CMIP6 without the interpolation: Grid-native analysis with Pangeo in the cloud

Julius Busecke; Ryan Abernathey

doi:10.1002/essoar.10504242.1

loading page

CMIP6 without the interpolation: Grid-native analysis with Pangeo in the cloud

Julius Busecke,
Ryan Abernathey

Abstract

The Pangeo project recently introduced large parts of the CMIP6 data archive into the cloud. This enables, for the first time, centralized, reproducible science of state-of-the-art climate simulations without the need to own large storage or a supercomputer as a user. The data itself however, still presents significant challenges for analysis, one of which is applying operations across many models. Two of the major hurdles are different naming/metadata between modeling centers and complex grid layouts, particularly for the ocean components of climate models. Common workflows in the past often included interpolating/remapping desired variables and creating new files, creating organizational burden, and increasing storage requirements.
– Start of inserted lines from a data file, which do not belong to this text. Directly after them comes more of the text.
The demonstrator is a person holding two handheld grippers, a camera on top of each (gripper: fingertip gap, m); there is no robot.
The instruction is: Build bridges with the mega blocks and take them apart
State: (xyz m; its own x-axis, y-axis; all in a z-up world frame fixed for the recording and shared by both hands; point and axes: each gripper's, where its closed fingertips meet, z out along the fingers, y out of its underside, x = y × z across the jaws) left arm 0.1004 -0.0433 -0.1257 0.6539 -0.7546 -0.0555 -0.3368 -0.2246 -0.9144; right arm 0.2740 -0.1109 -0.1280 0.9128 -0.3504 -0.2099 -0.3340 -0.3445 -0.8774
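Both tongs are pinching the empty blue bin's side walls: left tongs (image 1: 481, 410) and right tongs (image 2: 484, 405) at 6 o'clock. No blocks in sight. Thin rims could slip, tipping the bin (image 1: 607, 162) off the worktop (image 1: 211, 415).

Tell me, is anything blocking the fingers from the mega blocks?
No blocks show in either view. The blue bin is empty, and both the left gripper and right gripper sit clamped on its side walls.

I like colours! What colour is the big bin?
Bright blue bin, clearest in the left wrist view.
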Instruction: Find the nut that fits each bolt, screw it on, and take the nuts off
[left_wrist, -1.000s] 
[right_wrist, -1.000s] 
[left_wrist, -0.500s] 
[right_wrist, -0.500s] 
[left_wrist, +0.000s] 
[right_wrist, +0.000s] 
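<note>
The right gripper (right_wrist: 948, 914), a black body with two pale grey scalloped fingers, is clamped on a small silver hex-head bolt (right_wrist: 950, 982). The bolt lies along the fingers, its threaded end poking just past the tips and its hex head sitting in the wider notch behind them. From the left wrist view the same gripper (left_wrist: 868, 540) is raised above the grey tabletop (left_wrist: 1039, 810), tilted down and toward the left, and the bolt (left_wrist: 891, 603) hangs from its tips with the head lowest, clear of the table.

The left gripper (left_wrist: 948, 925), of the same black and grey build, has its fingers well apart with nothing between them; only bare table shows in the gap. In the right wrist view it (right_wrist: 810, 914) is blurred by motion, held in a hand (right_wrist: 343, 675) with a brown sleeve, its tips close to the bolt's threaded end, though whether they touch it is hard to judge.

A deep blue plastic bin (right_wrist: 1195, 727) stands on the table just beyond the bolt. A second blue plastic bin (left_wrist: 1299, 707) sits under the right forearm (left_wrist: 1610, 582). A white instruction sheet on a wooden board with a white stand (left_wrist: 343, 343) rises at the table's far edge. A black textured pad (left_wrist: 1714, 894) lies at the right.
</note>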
We will demonstrate two Pangeo tools which enable seamless calculation of common operations like vector calculus operators (grad, curl, div) and weighted averages/integrals across a wide range of CMIP6 models directly on the data stored in the cloud. cmip6_preprocessing provides numerous tools to unify naming conventions and parse grid information and metrics (like cell area). This information is used by xgcm to enable finite volume analysis on the native model grids. The combination of both tools facilitates fast analysis while ensuring a reproducible and accurate workflow.